Jak dodaje Krzysztof Wiśniewski, dzisiaj ratownicy medyczni, pielęgniarki, lekarze muszą już nie tylko podnosić wiedzę merytoryczną i praktyczną związaną z wykonywanym zawodem, ale coraz częściej uczą się samoobrony lub prywatnie wyposażają się, na przykład w gaz pieprzowy. - Praca w ratownictwie medycznym staje się z dnia na dzień coraz bardziej niebezpieczna. Staje się zawodem podwyższonego ryzyka (...) - ocenia Krzysztof Wiśniewski.

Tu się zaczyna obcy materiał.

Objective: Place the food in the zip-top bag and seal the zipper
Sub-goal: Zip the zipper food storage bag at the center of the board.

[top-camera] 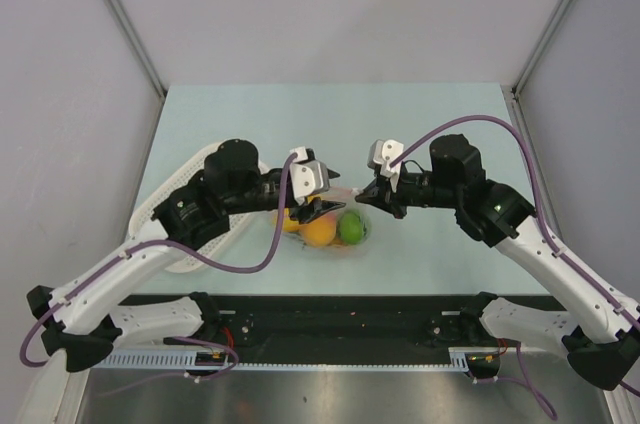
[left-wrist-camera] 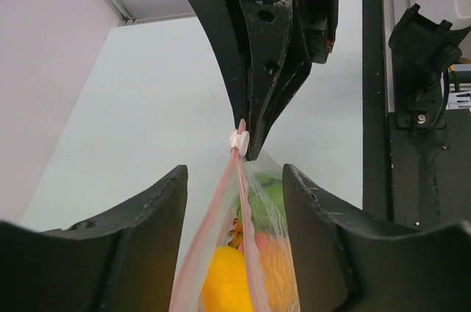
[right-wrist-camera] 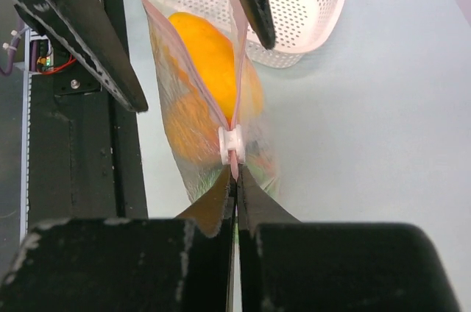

Średnio w roku do śledczych trafia 20 wniosków z żądaniem ścigania sprawcy agresji wobec osoby ratującej zdrowie i życie.
Jak przekazał nam rzecznik Wojewódzkiej Stacji Pogotowia, w zdecydowanej większości spraw o atak na medyka zapadają wyroki skazujące. Najczęściej to grzywny na rzecz pogotowia i zadośćuczynienia dla ratowników.
Wciąż nie zakończyła się ostatecznie sprawa ataku i znieważenia ratowników (i policjantów) przez jednego z najbardziej uznanych hollywoodzkich operatorów filmowych, do której doszło w Bydgoszczy w 2018 roku. Pojawiły się odwołania po wyroku skazującym na ponad stutysięczną grzywnę.